* Aim of the exercise
Once you find the line with "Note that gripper" in the data that follows, repeat it and every line after it exactly, through the line with "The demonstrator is".

* Supplied material
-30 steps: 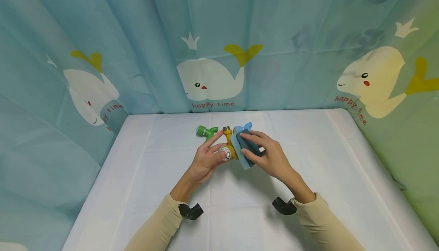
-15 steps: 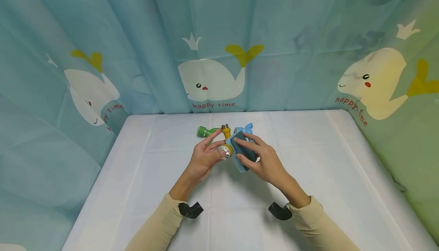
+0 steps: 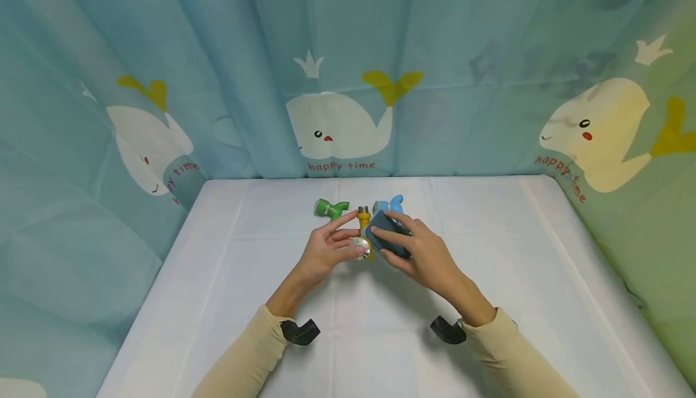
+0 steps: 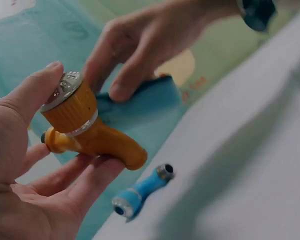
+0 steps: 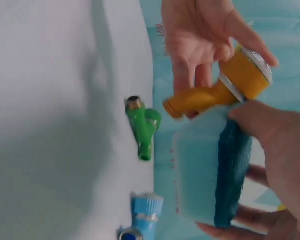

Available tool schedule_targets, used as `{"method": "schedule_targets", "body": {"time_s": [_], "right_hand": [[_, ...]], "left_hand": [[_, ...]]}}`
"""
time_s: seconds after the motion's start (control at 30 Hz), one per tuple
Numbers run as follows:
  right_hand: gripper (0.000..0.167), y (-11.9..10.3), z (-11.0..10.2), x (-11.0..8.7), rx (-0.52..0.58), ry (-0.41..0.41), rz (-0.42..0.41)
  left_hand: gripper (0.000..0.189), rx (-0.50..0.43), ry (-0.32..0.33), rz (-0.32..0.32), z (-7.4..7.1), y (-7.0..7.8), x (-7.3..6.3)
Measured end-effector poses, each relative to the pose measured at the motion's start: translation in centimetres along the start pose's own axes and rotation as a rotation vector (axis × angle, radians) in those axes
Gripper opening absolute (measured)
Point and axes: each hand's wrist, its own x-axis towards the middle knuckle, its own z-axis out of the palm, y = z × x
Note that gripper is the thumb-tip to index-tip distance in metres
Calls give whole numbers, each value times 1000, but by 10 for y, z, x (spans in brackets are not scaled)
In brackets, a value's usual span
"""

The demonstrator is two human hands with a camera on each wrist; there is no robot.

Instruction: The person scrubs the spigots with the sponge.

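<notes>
My left hand (image 3: 321,252) holds a yellow faucet (image 4: 107,137) above the table, thumb on its silver knob top and fingers under the body. A two-tone blue sponge (image 5: 200,160), pale on one layer and dark on the other, is pinched between the thumb and fingers of my right hand (image 3: 432,258). In the right wrist view the pale layer lies right against the faucet's body. The dark layer faces up toward the head camera and hides part of the faucet there.
On the white table (image 3: 261,301) behind my hands lie a green faucet (image 3: 330,208) and a light blue faucet (image 3: 390,204). A teal curtain (image 3: 446,120) printed with whales hangs along the back edge.
The sponge has tilted, so its dark face shows more and its pale layer less in the head view. It has shifted a little against the faucet; both hands keep their holds.
</notes>
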Motion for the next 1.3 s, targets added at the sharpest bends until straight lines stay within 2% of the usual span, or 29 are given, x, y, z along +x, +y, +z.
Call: {"method": "schedule_targets", "body": {"time_s": [0.1,0.17,0.23,0.33,0.4,0.5,0.57,0.73,0.9,1.03,1.13,1.2,1.3], "right_hand": [[47,2,0,-1,3,5,-21],[49,4,3,-1,-3,31,-37],[50,6,8,-3,-6,52,-52],[52,10,17,-5,-31,79,-61],[53,13,21,-5,-82,101,-66],[55,18,21,-5,-154,163,-64],[56,21,19,-5,-153,185,-87],[57,23,17,-3,-110,132,-207],[59,23,18,0,-145,171,-192],[60,23,18,-1,-136,154,-222],[56,26,14,2,-131,118,-191],[52,28,9,9,-51,112,-131],[47,32,-5,20,183,64,-44]], "left_hand": [[79,195,5,28,1,2,0],[81,282,10,61,4,5,1],[82,348,21,88,6,7,1],[83,402,37,80,9,10,2],[81,366,36,32,9,11,2],[74,212,40,-74,6,12,1],[72,139,41,-123,4,12,1],[70,93,-12,-138,1,13,2],[68,14,-39,-139,1,16,5],[68,8,-41,-151,1,16,6],[70,53,-55,-144,1,15,7],[72,113,-61,-124,1,14,8],[77,241,-88,-82,2,16,8]]}}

* Task result
Note that gripper is the thumb-tip to index-tip distance in metres
Calls give whole numbers, each value times 1000, but by 10 for y, z, x (spans in brackets are not scaled)
In brackets, a value's usual span
"""

The demonstrator is two human hands with a camera on each wrist; there is no robot.

Nothing remains to be added to the output.